Standard optimization programs such as Excel’s Solver are good at finding the best “local” solution, or combination of values to maximize or minimize the outcome of a straightforward spreadsheet model given certain constraints. They find a solution which seems to be producing favorable results and continue to work on that basis, without trying new solutions. This is known as “hill climbing.” However, these programs are not set up to handle more complicated, nonlinear problems where the best local solution may not be the best absolute answer. Evolver, using innovative “mutations” and combinations of solutions, or “organisms,” is well-suited to finding the best overall answer by exploring the entire universe of possible answers.

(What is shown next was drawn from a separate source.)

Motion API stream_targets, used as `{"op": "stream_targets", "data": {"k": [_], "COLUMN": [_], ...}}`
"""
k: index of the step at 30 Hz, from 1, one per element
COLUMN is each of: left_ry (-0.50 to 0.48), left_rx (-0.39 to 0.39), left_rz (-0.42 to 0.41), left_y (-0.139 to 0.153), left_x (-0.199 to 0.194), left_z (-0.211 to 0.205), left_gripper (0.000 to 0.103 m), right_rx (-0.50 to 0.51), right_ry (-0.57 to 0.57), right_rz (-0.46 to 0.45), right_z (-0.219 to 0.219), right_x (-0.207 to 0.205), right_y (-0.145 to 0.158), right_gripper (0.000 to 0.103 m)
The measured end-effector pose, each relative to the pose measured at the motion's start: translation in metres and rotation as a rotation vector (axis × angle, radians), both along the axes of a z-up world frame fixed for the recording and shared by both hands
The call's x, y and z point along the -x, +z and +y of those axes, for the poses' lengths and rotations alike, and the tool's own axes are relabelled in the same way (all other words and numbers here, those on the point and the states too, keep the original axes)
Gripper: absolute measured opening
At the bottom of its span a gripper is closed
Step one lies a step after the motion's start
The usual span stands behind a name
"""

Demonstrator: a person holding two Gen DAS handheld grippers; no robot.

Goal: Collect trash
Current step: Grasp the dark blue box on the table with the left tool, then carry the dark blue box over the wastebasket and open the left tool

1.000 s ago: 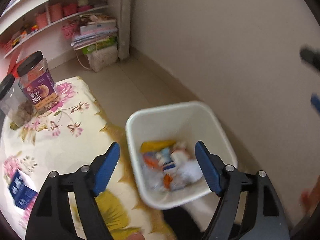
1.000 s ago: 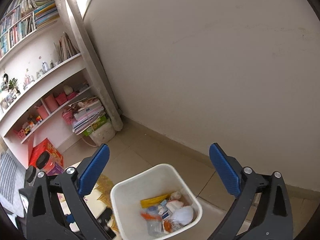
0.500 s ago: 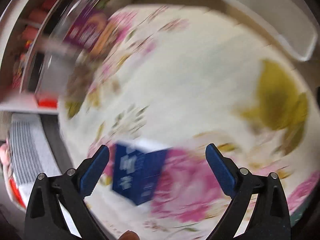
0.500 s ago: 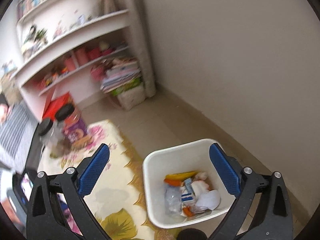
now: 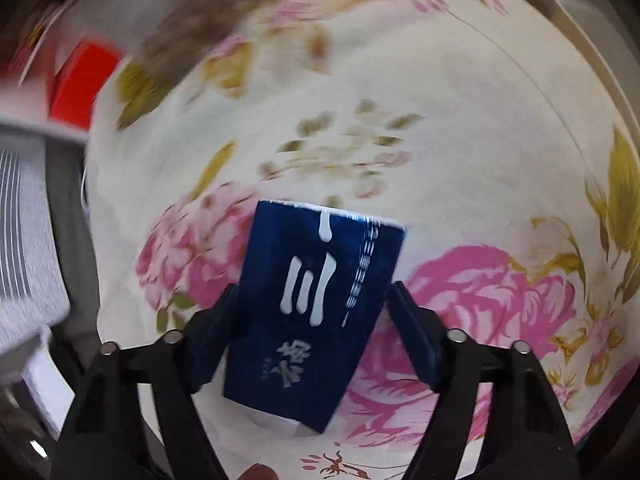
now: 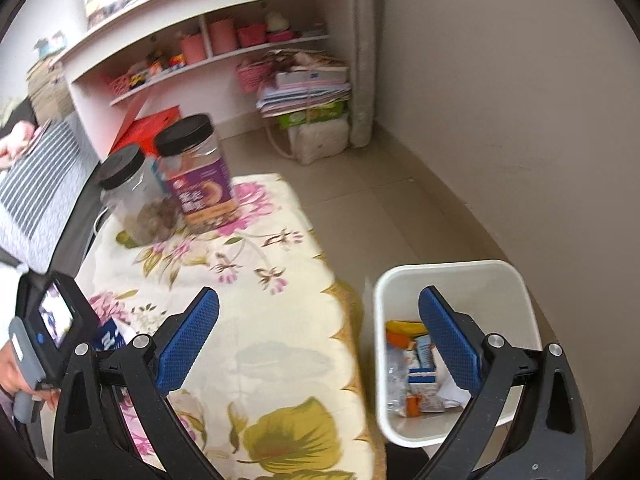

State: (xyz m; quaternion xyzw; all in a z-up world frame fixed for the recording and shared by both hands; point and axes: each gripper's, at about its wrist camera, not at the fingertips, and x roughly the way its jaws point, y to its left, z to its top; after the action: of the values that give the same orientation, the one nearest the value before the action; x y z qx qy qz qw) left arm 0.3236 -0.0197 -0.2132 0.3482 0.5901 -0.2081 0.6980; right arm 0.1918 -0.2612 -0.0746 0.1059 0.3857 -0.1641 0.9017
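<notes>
now the left hand-held gripper (image 5: 312, 320) straddles the blue carton's (image 5: 316, 312) side edges.

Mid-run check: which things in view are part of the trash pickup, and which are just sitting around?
Part of the job:
- blue carton, between the left claw's fingers
- white bin on the floor, already holding trash
- right claw, open and empty

Just lying about:
- two black-lidded jars
- flowered cloth
- shelf clutter
- stacked papers

Floral-clothed table (image 6: 256, 280) with two black-lidded jars (image 6: 196, 176) and blue carton (image 5: 312, 304).
</notes>
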Motion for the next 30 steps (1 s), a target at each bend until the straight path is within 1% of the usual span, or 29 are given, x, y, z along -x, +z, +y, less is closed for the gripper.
{"op": "stream_targets", "data": {"k": [1,2,4,7,8,10,12,14,16,18,21,25,28,30], "left_ry": [0.048,0.117,0.233,0.406,0.475,0.563,0.626,0.667,0.693,0.722,0.736,0.684,0.623,0.59], "left_rx": [0.031,0.08,0.17,0.341,0.428,0.542,0.634,0.689,0.731,0.793,0.839,0.903,0.908,0.912], "left_rz": [-0.009,-0.016,-0.036,-0.069,-0.083,-0.097,-0.112,-0.143,-0.185,-0.229,-0.295,-0.4,-0.443,-0.447], "left_y": [0.005,0.011,0.024,0.047,0.058,0.071,0.085,0.1,0.112,0.124,0.136,0.158,0.168,0.171], "left_x": [-0.006,-0.013,-0.024,-0.033,-0.034,-0.031,-0.021,-0.008,-0.002,0.012,0.027,0.056,0.073,0.082], "left_z": [0.01,0.024,0.049,0.089,0.107,0.13,0.14,0.146,0.149,0.15,0.142,0.116,0.089,0.072], "left_gripper": [0.065,0.061,0.059,0.058,0.058,0.058,0.058,0.058,0.058,0.058,0.058,0.058,0.058,0.058], "right_rx": [-0.001,-0.002,-0.006,-0.008,-0.008,-0.003,0.004,0.007,0.005,0.007,0.01,0.007,0.003,-0.001], "right_ry": [0.01,0.021,0.047,0.083,0.092,0.112,0.126,0.132,0.136,0.134,0.127,0.103,0.079,0.061], "right_rz": [0.003,0.005,0.01,0.014,0.015,0.015,0.016,0.019,0.021,0.02,0.012,-0.002,-0.013,-0.02], "right_z": [0.004,0.009,0.02,0.034,0.039,0.048,0.054,0.057,0.057,0.055,0.049,0.034,0.018,0.009], "right_x": [-0.003,-0.006,-0.013,-0.018,-0.02,-0.022,-0.022,-0.023,-0.022,-0.019,-0.014,-0.003,0.007,0.013], "right_y": [-0.001,-0.002,-0.004,-0.005,-0.005,-0.005,-0.005,-0.005,-0.006,-0.005,-0.003,0.002,0.004,0.006], "right_gripper": [0.096,0.096,0.096,0.096,0.096,0.096,0.096,0.096,0.096,0.096,0.096,0.096,0.096,0.096]}}
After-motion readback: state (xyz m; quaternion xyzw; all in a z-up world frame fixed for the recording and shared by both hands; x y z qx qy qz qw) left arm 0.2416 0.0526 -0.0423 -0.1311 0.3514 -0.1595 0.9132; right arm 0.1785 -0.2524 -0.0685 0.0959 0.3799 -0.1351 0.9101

New Evolver 6.0 now includes the OptQuest solving engine in addition to genetic algorithms. OptQuest is a widely used state-of-the-art optimizer, integrating Tabu Search, Neural Networks, Scatter Search, and Linear/Integer Programming into a single composite method. It provides great results – and quickly – on many types of models. OptQuest supplements the existing genetic algorithm engine. The engine to use can be automatically selected by Evolver based on your model, or you can choose yourself.

Evolver now also provides linear programming algorithms to solve linear problems extremely quickly and accurately. Linear models are those where both the optimized function and the constraints are linear, and Evolver’s LP engine works with all types of adjustable cells: continuous, integer, and discrete. You’ll never need to use Excel’s Solver again.

In addition, Evolver now handles constraints more efficiently, making optimizations faster. It also supports discrete adjustable cells, better reflecting reality in many models and further speeding up optimizations by not wasting time on impossible scenarios.